= Foreign Excellent Raincoat Company =

The Foreign Excellent Raincoat Company was the name of the Brussels company that was established in December 1938, by Polish-French Jewish businessman and ardent communist, Léon Grossvogel on behalf of Red Army Intelligence spy Leopold Trepper, as a cover organisation for Soviet espionage operations in Europe during Nazi Germany. The espionage network was later named as the Red Orchestra by the Abwehr.

==Company==
In the autumn of 1938, Leopold Trepper made contact with Grossvogel, whom he had known while he was in Palestine in the 1920s. At the time, Grossvogel managed a business called Roi de Caoutchouc or The Raincoat King in Brussels, on behalf of its owners. He had been employed by the firm since 1929 and eventually became the commercial director of its foreign subsidiary The Excellent Raincoat Company in 1935. In 1937, his job position changed when he became the travelling inspector for the company. Although Grossvogel was related to one of the owners by marriage and who recognised him as a good worker, he had become unpopular with his employees due to his communist sympathies and his errant behaviour during a strike at their Brussels plant in 1938. They were relieved when he suggested that he was planning to establish an independent subsidiary of The Raincoat King, to increase profits.
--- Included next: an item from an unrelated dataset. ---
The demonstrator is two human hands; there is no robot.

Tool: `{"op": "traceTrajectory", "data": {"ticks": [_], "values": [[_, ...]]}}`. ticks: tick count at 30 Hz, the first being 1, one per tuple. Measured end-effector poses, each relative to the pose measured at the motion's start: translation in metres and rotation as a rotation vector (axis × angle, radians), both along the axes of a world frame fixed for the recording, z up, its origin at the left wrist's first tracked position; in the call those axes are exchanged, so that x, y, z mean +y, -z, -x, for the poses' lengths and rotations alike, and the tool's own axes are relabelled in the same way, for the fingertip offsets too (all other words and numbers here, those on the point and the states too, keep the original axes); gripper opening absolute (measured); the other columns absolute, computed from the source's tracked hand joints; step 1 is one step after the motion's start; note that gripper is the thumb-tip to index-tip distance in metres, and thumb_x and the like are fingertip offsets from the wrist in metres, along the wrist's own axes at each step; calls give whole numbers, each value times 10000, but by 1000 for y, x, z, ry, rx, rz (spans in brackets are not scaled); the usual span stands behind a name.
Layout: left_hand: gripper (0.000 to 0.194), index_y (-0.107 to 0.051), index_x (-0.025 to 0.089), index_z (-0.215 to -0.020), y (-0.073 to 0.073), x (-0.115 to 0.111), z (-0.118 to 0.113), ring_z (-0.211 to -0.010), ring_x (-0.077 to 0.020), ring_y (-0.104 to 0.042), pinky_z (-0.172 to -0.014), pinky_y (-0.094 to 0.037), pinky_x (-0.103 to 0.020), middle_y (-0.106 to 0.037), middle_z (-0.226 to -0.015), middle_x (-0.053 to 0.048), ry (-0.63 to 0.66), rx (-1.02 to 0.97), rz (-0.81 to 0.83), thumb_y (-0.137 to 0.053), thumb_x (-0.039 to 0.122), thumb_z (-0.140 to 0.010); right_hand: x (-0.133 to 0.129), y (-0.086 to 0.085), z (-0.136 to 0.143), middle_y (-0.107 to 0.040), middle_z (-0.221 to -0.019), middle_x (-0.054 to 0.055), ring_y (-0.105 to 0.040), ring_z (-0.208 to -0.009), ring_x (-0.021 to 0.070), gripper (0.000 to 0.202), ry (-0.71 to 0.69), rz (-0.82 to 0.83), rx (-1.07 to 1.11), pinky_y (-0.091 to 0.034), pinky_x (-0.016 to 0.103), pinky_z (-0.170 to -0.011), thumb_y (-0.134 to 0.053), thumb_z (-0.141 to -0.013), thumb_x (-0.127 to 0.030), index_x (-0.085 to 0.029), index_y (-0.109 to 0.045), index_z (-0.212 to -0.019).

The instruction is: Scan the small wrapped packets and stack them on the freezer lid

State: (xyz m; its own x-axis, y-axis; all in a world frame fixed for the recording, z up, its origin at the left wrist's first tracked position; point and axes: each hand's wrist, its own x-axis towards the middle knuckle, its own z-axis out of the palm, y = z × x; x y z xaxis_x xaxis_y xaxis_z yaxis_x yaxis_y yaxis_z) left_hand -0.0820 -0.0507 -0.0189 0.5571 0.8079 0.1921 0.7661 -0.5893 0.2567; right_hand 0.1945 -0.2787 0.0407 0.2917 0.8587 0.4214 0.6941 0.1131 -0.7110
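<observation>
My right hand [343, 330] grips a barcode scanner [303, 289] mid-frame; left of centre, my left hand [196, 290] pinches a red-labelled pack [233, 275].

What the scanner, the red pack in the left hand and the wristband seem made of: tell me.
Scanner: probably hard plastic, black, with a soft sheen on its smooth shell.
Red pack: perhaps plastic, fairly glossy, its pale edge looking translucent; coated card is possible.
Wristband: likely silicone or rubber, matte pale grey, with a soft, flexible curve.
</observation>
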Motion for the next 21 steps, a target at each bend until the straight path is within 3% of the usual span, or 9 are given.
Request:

Trepper had a plan to create a business that would be the export division of The Raincoat King and agreed with Grossvogel the plan for a new business, without telling Grossvogel of his own plans. Trepper considered it the ideal cover for an espionage network. Trepper's plan was to wait until the company gained market share, and then when it was of sufficient size, infiltrate it with communist personal in positions such shareholders, business managers and department heads.

Trepper financed Grossvogel to the sum of $8000 to create the new business, that was given an unidiomatic name of The Foreign Excellent Raincoat Company. while his employees supplied the other half of the funding, around $8000-$1000. In December 1938, Grossvogel formed the new company and became commercial director of the new firm. The other directors of the firm were his brother-in-law, Louis Kapolowitz, former Belgian consul, Jules Jaspar and two other Belgian businessman. Jasper's brother, Henri Jaspar was the former prime minister of Belgium, so Jaspar was seen as the ideal person to direct the company, providing it with a veneer of respectability. The business operated in the open and local regulations were followed to the letter. Contact with local government officials were maintained to ensure a veneer of respectability.

At the same time in 1939, Grossvogel spent most of the year travelling around seven major sea ports that were trading with the United Kingdom to establish branches of company and putting in agents to run them. The ports were at Oslo, Stockholm, Copenhagen, Hamburg, Wilhelmshaven, Ostend and Boulogne. However, owing to local regulations it was difficult to create the type of branch office that was required. In fact, only one branch was created in Stockholm.

In March 1939, in a plan created by Trepper, Grossvogel arranged for Red Army Intelligence agent Mikhail Makarov to become manager of a branch of the raincoat company in Ostend, replacing Grossvogel wife. Makarov planned to put a transmitter in the city, to establish communication with an agent in England. During the Conquest by the Belgium in May 1940, the Ostend branch of the Raincoat Company was bombed by the Luftwaffe.